- Dataset section:
* * * * * * * * *
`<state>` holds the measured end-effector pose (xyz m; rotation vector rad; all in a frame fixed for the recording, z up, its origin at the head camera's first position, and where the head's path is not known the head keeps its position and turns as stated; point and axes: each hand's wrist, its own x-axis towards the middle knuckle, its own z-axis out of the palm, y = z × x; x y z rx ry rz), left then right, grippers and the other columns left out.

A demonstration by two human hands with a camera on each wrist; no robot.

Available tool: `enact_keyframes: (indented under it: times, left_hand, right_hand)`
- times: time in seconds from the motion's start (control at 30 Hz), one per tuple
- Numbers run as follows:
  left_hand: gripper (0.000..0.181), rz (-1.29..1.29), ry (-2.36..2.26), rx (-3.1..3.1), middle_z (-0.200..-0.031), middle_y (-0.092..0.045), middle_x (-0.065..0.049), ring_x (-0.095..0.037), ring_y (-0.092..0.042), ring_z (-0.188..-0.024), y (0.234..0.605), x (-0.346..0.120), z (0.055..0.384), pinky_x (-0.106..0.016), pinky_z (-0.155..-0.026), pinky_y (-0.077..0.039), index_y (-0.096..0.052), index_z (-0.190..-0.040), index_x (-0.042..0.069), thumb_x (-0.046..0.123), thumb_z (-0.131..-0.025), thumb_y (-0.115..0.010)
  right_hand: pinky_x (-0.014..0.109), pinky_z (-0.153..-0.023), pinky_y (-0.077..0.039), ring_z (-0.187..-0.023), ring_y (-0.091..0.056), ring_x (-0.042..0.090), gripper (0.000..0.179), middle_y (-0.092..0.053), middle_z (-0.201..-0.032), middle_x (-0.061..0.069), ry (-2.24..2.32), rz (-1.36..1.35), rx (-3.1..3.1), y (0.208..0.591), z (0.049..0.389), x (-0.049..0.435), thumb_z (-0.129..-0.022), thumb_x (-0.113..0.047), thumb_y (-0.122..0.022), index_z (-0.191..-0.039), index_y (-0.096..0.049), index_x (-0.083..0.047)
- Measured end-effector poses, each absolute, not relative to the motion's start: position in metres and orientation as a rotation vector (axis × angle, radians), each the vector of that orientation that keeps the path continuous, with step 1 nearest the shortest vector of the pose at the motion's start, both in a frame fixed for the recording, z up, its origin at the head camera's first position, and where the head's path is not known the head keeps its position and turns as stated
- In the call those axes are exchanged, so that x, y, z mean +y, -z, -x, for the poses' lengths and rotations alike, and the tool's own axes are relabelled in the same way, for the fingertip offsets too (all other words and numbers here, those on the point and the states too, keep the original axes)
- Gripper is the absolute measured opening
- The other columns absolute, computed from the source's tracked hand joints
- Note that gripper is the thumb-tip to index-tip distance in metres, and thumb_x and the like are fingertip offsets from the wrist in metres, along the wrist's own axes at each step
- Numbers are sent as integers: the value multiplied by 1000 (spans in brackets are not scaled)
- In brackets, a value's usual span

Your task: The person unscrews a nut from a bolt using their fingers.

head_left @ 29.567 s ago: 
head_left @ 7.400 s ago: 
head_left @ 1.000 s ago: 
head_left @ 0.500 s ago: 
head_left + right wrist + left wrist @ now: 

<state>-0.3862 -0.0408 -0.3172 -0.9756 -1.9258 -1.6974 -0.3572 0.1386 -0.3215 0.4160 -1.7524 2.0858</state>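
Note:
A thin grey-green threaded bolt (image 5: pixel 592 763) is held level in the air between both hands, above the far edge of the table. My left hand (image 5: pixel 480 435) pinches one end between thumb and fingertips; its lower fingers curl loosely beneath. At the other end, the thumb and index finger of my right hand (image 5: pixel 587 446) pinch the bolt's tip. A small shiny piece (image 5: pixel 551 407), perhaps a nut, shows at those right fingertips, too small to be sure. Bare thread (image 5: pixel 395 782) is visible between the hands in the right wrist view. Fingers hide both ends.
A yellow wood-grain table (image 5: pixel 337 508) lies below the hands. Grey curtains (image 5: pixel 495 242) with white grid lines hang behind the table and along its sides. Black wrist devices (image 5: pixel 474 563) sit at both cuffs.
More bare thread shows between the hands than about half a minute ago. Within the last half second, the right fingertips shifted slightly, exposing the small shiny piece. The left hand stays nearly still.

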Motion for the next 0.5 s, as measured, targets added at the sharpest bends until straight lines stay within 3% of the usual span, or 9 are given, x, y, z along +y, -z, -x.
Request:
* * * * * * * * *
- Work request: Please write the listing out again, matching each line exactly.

- Result:
`<state>` holds the measured end-effector pose (xyz m; rotation vector rad; all in a frame fixed for the recording, z up, its origin at the head camera's first position, and where the head's path is not known the head keeps its position and turns as stated; point and axes: each hand's wrist, its own x-axis towards the middle knuckle, its own z-axis out of the palm, y = z × x; x y z rx ry rz), left then right, grippers and the other columns left out.

A demonstration by two human hands with a camera on each wrist; no robot.

Available tool: `enact_keyframes: (indented under it: times, left_hand, right_hand)`
- times: time in seconds from the motion's start (control at 30 Hz), one per tuple
- Numbers run as follows:
  left_hand: gripper (0.000..0.181), rz (-1.29..1.29), ry (-2.36..2.26), rx (-3.1..3.1), middle_z (-0.200..-0.031), middle_y (-0.092..0.045), middle_x (-0.065..0.049), ring_x (-0.095..0.037), ring_y (-0.092..0.042), ring_z (-0.188..-0.024), y (0.234..0.605), x (-0.346..0.120), z (0.055..0.384), pinky_x (-0.106..0.016), pinky_z (-0.155..-0.026), pinky_y (-0.077..0.039), index_y (-0.096..0.052), index_z (-0.190..-0.040), index_x (-0.042..0.069), thumb_x (-0.046..0.123), thumb_z (-0.131..-0.025), thumb_y (-0.115..0.010)
  right_hand: pinky_x (-0.014..0.109), pinky_z (-0.153..-0.023), pinky_y (-0.077..0.039), ring_z (-0.187..-0.023), ring_y (-0.091..0.056), ring_x (-0.042..0.090), gripper (0.000..0.179), middle_y (-0.092..0.053), middle_z (-0.201..-0.032), middle_x (-0.061..0.069), ry (-2.24..2.32), rz (-1.36..1.35), rx (-3.1..3.1), y (0.208..0.591), z (0.049..0.389), x (-0.049..0.435), thumb_z (-0.129..-0.022), thumb_x (-0.113..0.047), thumb_y (-0.122..0.022), index_z (-0.191..-0.039), index_y (-0.096..0.049), index_x (-0.083..0.047)
- Measured end-effector poses, each absolute, not relative to the motion's start: position in metres and orientation as a rotation vector (axis × angle, radians), each the vector of that orientation that keeps the path continuous, with step 1 nearest the shortest vector of the pose at the motion's start, both in a frame fixed for the recording, z up, its origin at the head camera's first position, and where the head's path is not known the head keeps its position and turns as stated
- In the call those axes are exchanged, so that x, y, z mean +y, -z, -x, for the poses' lengths and rotations alike, and the tool's own axes are relabelled in the same way, for the fingertip offsets too (all other words and numbers here, those on the point and the states too, keep the original axes)
- Gripper is the absolute measured opening
- The other columns absolute, computed from the source's tracked hand joints
- Note that gripper is the thumb-tip to index-tip distance in metres, and thumb_x and the like are fingertip offsets from the wrist in metres, along the wrist's own axes at each step
- Numbers are sent as integers: the value multiplied by 1000 (spans in brackets are not scaled)
- In brackets, a value's usual span

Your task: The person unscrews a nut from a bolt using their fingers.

head_left @ 29.567 s ago: 
head_left @ 7.400 s ago: 
head_left @ 1.000 s ago: 
head_left @ 0.500 s ago: 
head_left + right wrist + left wrist @ now: 

<state>-0.3862 -0.0408 -0.3172 -0.9756 -1.9258 -1.6974 -0.3572 0.1386 -0.3215 0.4160 -1.7524 2.0858</state>
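Note:
A thin grey-green threaded bolt (image 5: pixel 592 763) is held level in the air between both hands, above the far edge of the table. My left hand (image 5: pixel 480 435) pinches one end between thumb and fingertips; its lower fingers curl loosely beneath. At the other end, the thumb and index finger of my right hand (image 5: pixel 587 446) pinch the bolt's tip. A small shiny piece (image 5: pixel 551 407), perhaps a nut, shows at those right fingertips, too small to be sure. Bare thread (image 5: pixel 395 782) is visible between the hands in the right wrist view. Fingers hide both ends.
A yellow wood-grain table (image 5: pixel 337 508) lies below the hands. Grey curtains (image 5: pixel 495 242) with white grid lines hang behind the table and along its sides. Black wrist devices (image 5: pixel 474 563) sit at both cuffs.
More bare thread shows between the hands than about half a minute ago. Within the last half second, the right fingertips shifted slightly, exposing the small shiny piece. The left hand stays nearly still.
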
Motion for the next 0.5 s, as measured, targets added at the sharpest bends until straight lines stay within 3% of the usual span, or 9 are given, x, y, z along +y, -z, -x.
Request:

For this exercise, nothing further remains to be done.